Initially, the available range of in print books will presumably be smaller than in a bookstore, since Amazon has to strike a deal with each publisher to make its books available. On the other hand, the system could potentially provide a much wider range of books than any bookstore other than online ones such as Amazon itself, and Amazon is in a good position to rapidly expand the range of what is available.
Many of the books I would want on such a device are out of print and available to me for free in machine readable form--either my own manuscripts, which I like to go over to note things that need changing (or because I like reading my own work) or books from Gutenberg, the Baen free library, and similar sources. As I understand it, Amazon will be willing to put such material, delivered to them in the form of Word files, on my Kindle, at a low price--how low isn't clear. If low enough, that solves the problem.

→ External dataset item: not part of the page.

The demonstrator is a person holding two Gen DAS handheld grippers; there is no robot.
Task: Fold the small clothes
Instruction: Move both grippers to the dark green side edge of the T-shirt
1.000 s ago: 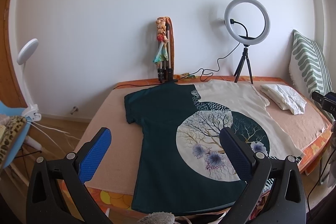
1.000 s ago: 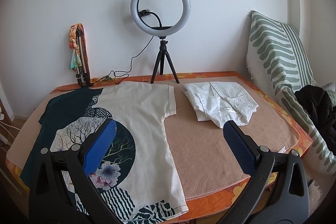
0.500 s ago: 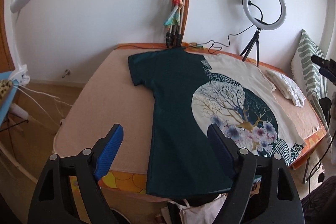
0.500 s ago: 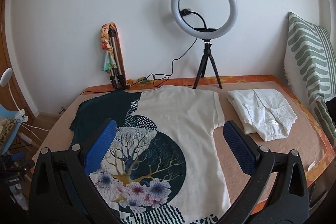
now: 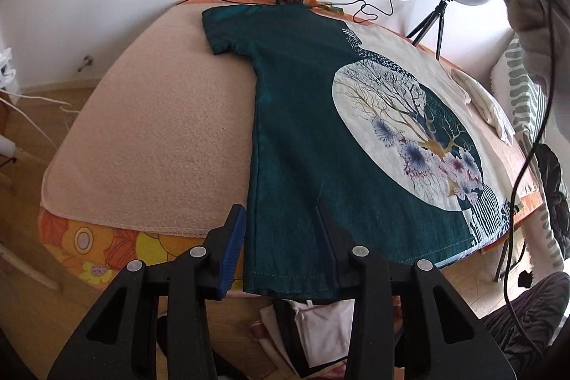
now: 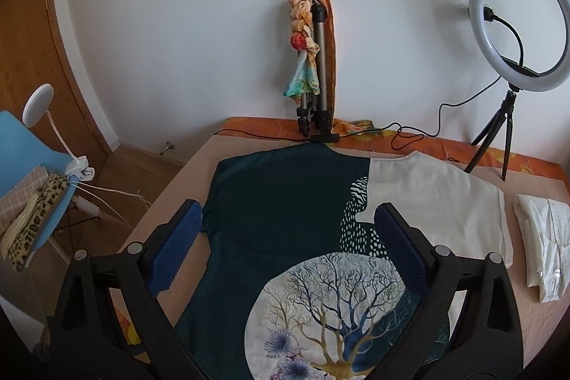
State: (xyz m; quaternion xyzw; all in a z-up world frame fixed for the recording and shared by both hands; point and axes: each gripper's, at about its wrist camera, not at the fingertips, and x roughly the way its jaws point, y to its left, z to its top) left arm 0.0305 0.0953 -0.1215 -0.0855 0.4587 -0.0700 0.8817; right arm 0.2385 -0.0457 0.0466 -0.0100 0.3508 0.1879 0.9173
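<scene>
A dark green and cream T-shirt (image 5: 313, 116) with a round tree print lies flat on the pink towel (image 5: 153, 130) over the table; it also shows in the right wrist view (image 6: 285, 202). My left gripper (image 5: 281, 223) is open at the shirt's near left hem corner, its fingers straddling the hem edge. My right gripper (image 6: 285, 234) is open above the shirt's upper green part, with the left sleeve just beyond its left finger.
A folded white garment (image 6: 545, 244) lies at the table's right end. A ring light on a tripod (image 6: 516, 34) and a folded tripod with a scarf (image 6: 313, 66) stand at the back edge. A blue chair (image 6: 32, 173) is left of the table.
My left gripper dropped low to the shirt's near left hem corner. My right gripper swung left, from the shirt's middle to over its green left half.
</scene>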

Alternatively, I might be able to put them on myself. The Kindle has a USB connection and will take a removable SD card. How easy it is to move files to it will depend on how easy it is to get them in the right format, but I assume it won't be too hard.

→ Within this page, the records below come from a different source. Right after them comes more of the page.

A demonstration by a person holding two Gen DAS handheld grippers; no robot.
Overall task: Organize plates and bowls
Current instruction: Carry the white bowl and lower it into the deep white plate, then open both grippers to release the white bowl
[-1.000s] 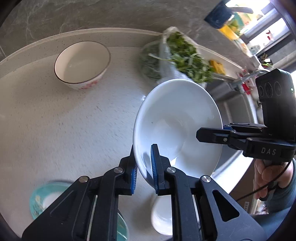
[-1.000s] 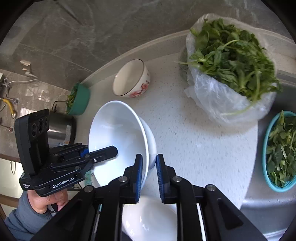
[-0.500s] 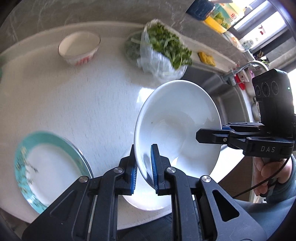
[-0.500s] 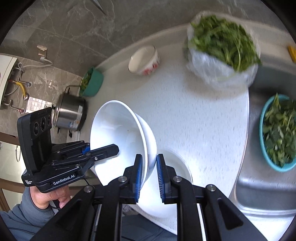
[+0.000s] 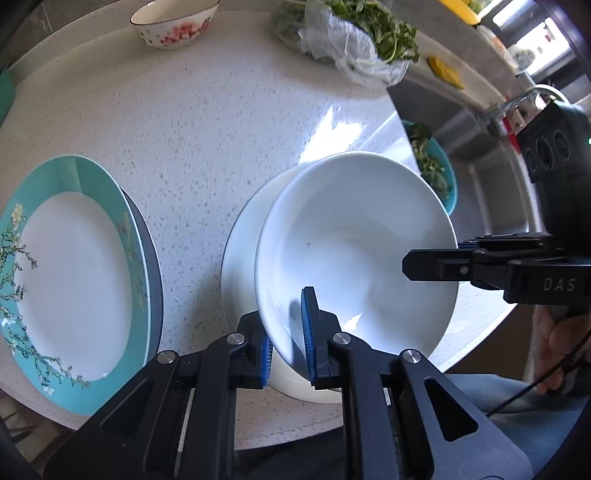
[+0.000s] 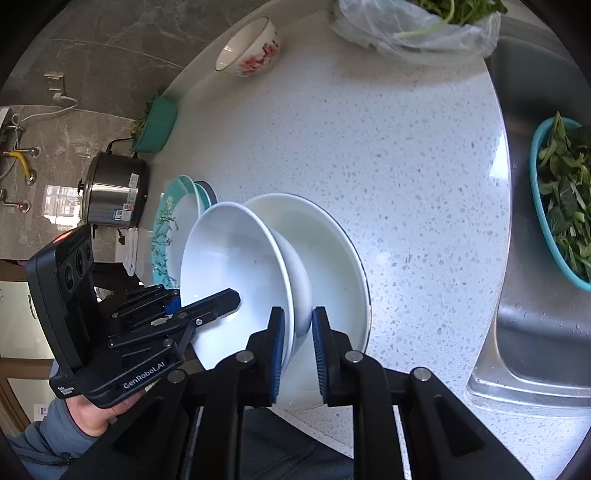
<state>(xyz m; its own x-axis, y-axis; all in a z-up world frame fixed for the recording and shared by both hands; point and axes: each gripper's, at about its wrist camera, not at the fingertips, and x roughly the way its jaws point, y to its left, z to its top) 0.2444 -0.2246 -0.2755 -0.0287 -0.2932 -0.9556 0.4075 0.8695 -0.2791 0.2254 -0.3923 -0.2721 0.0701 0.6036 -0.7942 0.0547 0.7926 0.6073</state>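
left claw point(image 5: 288, 328) black frame, blue pads, silver screws, "GenRobot.AI" print; right claw point(image 6: 298, 343) same build, "DAS" marking, thin black cable lower right; bare hands, grey-blue sleeve lower left

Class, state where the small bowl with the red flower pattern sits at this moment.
The flowered bowl stands alone at the far edge of the countertop, top left in the left wrist view, left of the bag of greens and apart from the plates.
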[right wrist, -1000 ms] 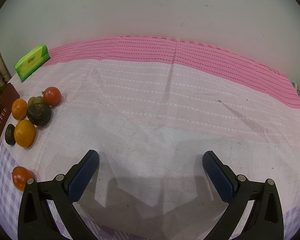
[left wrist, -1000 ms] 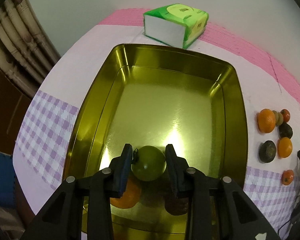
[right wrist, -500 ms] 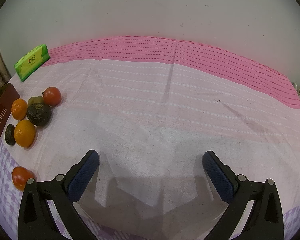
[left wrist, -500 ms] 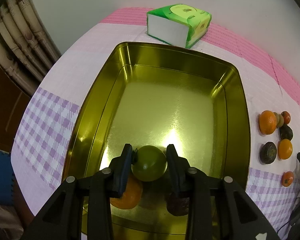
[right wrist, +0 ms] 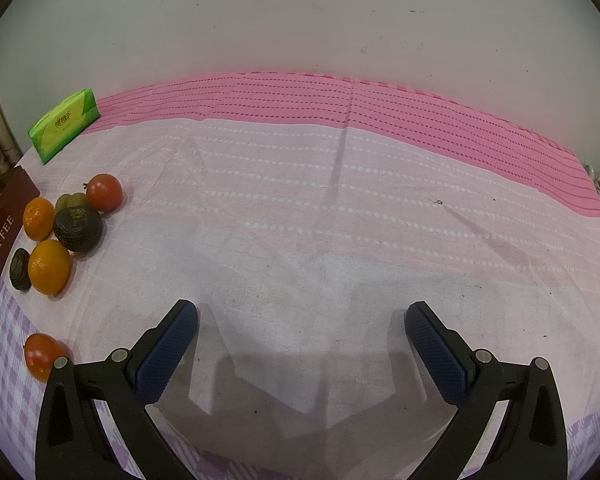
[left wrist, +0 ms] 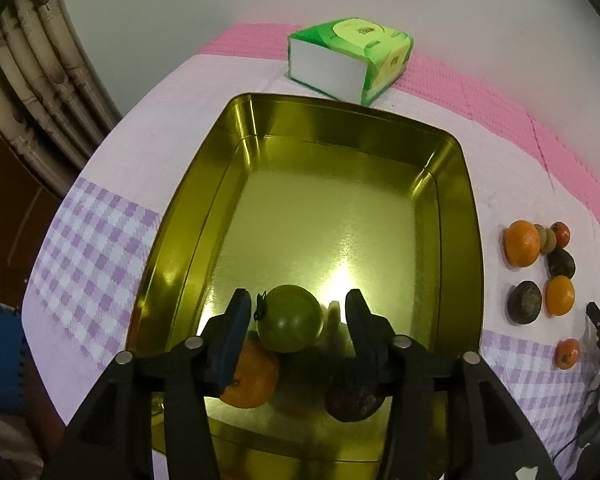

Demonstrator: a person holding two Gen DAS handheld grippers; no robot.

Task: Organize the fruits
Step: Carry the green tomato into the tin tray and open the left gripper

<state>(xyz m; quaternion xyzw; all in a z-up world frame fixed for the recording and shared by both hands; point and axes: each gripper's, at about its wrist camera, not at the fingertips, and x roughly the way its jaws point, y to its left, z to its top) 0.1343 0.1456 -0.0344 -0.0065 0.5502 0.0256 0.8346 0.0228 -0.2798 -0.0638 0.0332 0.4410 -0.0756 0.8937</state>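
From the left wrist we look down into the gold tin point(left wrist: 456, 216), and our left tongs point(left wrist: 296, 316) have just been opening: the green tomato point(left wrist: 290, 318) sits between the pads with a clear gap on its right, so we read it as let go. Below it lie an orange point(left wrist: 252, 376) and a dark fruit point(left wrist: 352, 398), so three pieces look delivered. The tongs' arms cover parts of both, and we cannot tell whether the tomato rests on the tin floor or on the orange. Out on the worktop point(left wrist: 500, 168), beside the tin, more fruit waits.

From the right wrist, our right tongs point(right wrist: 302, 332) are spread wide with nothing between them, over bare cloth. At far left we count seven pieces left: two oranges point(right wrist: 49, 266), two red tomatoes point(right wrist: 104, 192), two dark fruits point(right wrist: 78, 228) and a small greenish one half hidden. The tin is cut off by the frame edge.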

This, however, raises an obvious problem, the one publishers have long been worried about--piracy. What prevents me from buying a best seller, downloading it to my Kindle, transferring it to my SD card, then using that to transfer it to my friend's Kindle? At that level, what I am doing isn't much worse, from the publisher's standpoint, then finishing the book and passing it on to my friend. But the next step is for someone to set up either a pirate archive online or a decentralized file sharing system and make lots of in copyright books available via the internet.
My guess is that Amazon and the publishers are simply gambling that this won't be enough of a problem to outweigh the advantages of the device, and they may be right. There are possible technological fixes, however, at least worth thinking about. Your Kindle could, for instance, encrypt everything it gets from Amazon, or have Amazon encrypt it before sending. If the decryption key is built into the hardware in a way that makes it hard to extract--different for each Kindle--what you can transfer to a friend will not be of much use to him.
There are ways of getting around such a system. And there are serious risks of consumer complaints coming out of misfunctions--or even out of people feeling that they ought to be able to pass the book on to a friend. So my guess is they aren't doing it.
Which leaves me with one suggestion. To make the product even more valuable, Amazon should arrange with Gutenberg--better yet, with anyone who wants to make free books available in ways that don't violate copyright law--to include their books on the list searchable from the Kindle. Amazon can make money doing it with a modest charge for the service of transferring the material.
[Apparently Amazon was ahead of me. According to one webbed source, discovered after I wrote and posted the paragraph above, you can buy books from Gutenberg for something under a dollar--payment to Amazon for converting the format and transferring the book. And it sounds as though the Kindle reads a number of formats, including HTML, which should simplify transferring one's own material. Sounds great.]